И все же Молинари удалось оконфузить Ивана в один субботний вечер. Только успели скрипач-аутентист и его аккомпаниатор погрузиться в нежнейшую грусть La Folia, как телефон в кармане у Штарка начал надрываться неуместным псевдоаналоговым звоном. Забыл выключить! Черт! Пулей Иван вылетает за дверь. Высоченный, нескладный, этакий неуместный клоун, он оставляет позади целый графский пруд молчаливого возмущения и испорченную музыку.
— Что?! — выплевывает он в трубку.
— Я что-то прервал? — вежливо интересуется сыщик на другом конце.
— В общем, да. Но рад тебя слышать, — отвечает Штарк уже человеческим голосом.
— Слушай, ты любишь скрипичную музыку?
Ничто в их предыдущем общении не предвещало такого вопроса: Молинари носил армейские ботинки и ходил на бейсбол, а искусством интересовался только визуальным, да и то потому, что лишь такое можно было украсть, а значит, и отыскать.
— Я как раз сейчас на концерте. Корелли, — растерянно отвечает Иван, пораженный сверхъестественным чутьем приятеля.
— Ты телефон, что ли, не выключил? Ну даешь! — Молинари гулко хохочет. — И как твой Корелли, ничего играет?
— Играл, — поправляет Иван. — В семнадцатом веке. Он был одним из первых скрипичных виртуозов.
— Сейчас много мертвецов разъезжает по гастролям. Недавно видел афиши The Doors, — замечает, ничуть не смутившись, Молинари.
— Слушай, ты чего звонишь? — Ивану хочется вернуться в зал, хотя он предчувствует, какими взглядами его там встретят. — И почему ты спросил про скрипичную музыку?
— Я звоню продолжить разговор про будущую фирму «Молинари энд Штарк». Я ждал, пока подвернется подходящая работа, и она подвернулась. В деле фигурирует скрипка.

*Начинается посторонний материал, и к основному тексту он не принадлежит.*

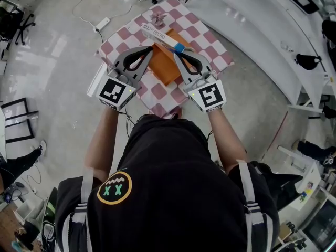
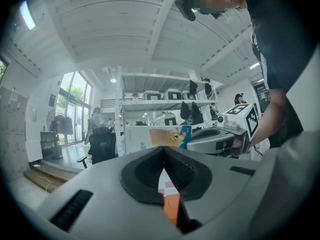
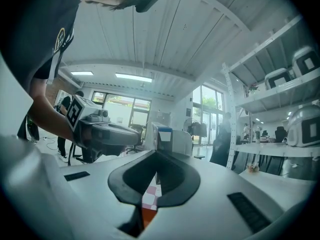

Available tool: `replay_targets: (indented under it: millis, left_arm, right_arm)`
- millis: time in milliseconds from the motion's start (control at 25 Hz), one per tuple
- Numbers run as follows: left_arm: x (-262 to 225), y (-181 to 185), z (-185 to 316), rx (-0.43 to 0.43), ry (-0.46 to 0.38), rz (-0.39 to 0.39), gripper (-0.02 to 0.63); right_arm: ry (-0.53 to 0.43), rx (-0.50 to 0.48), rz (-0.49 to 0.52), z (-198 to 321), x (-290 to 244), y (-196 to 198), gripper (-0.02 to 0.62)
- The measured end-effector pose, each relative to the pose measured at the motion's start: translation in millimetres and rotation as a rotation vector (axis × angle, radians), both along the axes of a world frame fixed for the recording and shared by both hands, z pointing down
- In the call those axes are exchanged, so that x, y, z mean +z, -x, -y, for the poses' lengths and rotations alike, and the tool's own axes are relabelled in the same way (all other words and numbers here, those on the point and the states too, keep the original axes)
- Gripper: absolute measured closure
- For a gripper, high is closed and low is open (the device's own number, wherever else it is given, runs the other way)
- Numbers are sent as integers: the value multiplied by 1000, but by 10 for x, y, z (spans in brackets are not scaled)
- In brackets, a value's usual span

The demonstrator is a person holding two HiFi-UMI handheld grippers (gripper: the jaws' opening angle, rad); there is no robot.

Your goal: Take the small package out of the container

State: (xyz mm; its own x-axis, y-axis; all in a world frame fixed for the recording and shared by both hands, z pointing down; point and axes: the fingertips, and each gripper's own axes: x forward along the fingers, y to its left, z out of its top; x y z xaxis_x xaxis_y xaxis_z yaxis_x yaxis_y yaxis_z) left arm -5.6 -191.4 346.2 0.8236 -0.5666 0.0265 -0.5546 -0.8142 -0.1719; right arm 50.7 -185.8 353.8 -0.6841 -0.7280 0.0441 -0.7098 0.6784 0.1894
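Hanging at the tips of the right gripper (image 1: 177,54), the small package (image 1: 160,35) is a long white box with a blue end. It is held level above the far edge of the orange container (image 1: 165,67). That gripper's jaws are pressed fully together, pinching the package by its blue end, and in the right gripper view the box (image 3: 164,140) stands just past the closed tips. From the left gripper view the package (image 2: 167,136) shows a yellow cartoon figure on its side and is off the surface, level with the right gripper (image 2: 192,139) beside it. The left gripper (image 1: 149,49) has its jaws closed together with nothing between them, and it sits near the container's left edge, apart from the package. The container rests on a surface (image 1: 205,41) covered with a red and white checked cloth. A small grey object (image 1: 157,19) stands at the far end of the cloth.
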Motion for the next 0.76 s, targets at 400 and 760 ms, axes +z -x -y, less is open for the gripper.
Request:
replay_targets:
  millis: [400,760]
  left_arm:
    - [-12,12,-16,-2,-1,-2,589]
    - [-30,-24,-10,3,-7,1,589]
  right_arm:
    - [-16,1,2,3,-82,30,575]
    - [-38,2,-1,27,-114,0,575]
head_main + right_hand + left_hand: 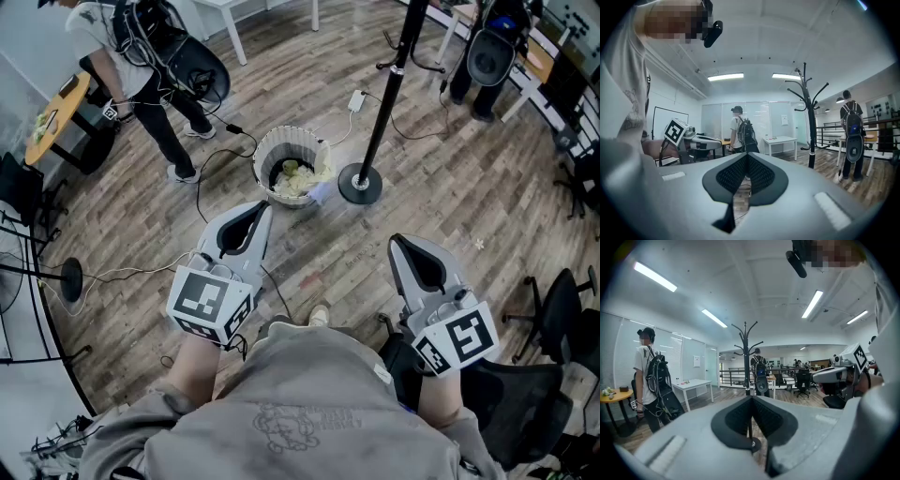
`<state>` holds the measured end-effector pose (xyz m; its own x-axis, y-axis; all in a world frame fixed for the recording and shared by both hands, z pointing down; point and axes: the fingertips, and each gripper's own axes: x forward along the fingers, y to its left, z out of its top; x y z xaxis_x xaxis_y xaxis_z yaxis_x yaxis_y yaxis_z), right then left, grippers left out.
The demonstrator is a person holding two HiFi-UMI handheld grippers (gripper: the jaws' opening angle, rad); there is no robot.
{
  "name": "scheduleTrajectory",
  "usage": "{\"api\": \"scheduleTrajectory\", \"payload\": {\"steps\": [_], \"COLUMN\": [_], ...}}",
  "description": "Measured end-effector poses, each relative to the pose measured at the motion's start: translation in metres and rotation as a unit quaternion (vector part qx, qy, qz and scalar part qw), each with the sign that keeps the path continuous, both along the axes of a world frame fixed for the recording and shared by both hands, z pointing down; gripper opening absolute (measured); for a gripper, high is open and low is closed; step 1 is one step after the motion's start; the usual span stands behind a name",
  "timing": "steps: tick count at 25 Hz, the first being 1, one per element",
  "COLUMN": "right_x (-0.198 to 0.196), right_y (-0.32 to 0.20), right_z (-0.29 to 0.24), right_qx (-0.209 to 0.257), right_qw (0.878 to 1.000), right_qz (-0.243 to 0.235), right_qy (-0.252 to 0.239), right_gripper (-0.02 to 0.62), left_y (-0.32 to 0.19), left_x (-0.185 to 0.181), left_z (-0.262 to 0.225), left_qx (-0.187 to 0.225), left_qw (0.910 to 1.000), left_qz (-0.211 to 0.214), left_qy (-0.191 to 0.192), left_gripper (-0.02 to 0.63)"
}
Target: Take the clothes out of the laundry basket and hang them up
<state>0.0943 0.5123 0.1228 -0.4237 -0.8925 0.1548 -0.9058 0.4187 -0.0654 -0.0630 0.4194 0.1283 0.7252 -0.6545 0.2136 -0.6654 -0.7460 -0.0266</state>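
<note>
A white ribbed laundry basket point(281, 146) stands on the wood floor ahead of me, with pale clothes point(298, 181) bunched inside. Just right of it rises the black coat stand point(382, 103) on a round base; its hooks show bare in the left gripper view point(746, 341) and the right gripper view point(809, 101). My left gripper point(265, 207) points toward the basket from short of it, jaws shut and empty. My right gripper point(396, 241) is held level further right, also shut with nothing in it. Each gripper shows in the other's view: the right point(836, 375), the left point(691, 139).
A person with a backpack point(141, 52) stands at the back left beside a round wooden table point(54, 114). Cables point(230, 141) trail over the floor near the basket. An office chair point(553, 323) sits at the right, a stand base point(70, 279) at the left.
</note>
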Motion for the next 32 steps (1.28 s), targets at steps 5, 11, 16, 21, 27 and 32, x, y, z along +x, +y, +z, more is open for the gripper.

— Я хочу дослушать концерт, — перебивает Штарк. — И я не могу поверить, что ты серьезно насчет работы. Какой из меня сыщик?
— Ладно, позвони мне, когда концерт закончится. Я буду в «Скайпе» весь день, то есть всю вашу ночь.
Бочком пробравшись в зал в паузе между произведениями, Штарк усаживается рядом с Софьей и качает головой в ответ на ее вопросительный взгляд, чтобы не усугублять гнев соседей. Только после концерта он рассказывает ей о звонке сыщика.
— Я так и знала, что он тебя в покое не оставит, — улыбается она. Иван немного ревнует Софью к Молинари: тот всегда ею открыто восхищался, а женщины падки на лесть, особенно в итальянском варианте.
— Сказал, что дело связано со скрипкой.
— Ну ты же как раз подался в музыкальные теоретики. Как он угадал?
— Скорее подгадал. Чтобы изгадить La Folia…
— Ты сам виноват.
— Молодой человек, в следующий раз не забудьте выключить телефон, — сурово произносит, остановившись напротив них, маленькая старушка, закованная, как в доспехи, в закрытое черное платье. В зале она сидела перед Софьей и прямо-таки подпрыгнула, когда звонок вторгся в сонату.
Покрасневший до кончиков волос Штарк — его веснушчатое лицо вообще часто покрывается стыдливым румянцем, как в юности, — бормочет извинения. Софья сочувственно улыбается старушке.
— А вам, милая, сейчас полезно слушать хорошую музыку, — продолжает та. — Только в следующий раз не берите с собой мужа или следите, чтобы он выключал свою игрушку.
И удаляется с гордо поднятой головой.
— Уже видно? — спрашивает Софья Ивана.
— Вроде нет, — отвечает он, критически оглядывая подругу. — Все-таки опыт — великое дело.
Вернувшись домой, Иван почти сразу набирает в «Скайпе» Молинари. Итальянец все же заинтриговал его, и Штарк неожиданно для себя чувствует: отпуск что-то затянулся.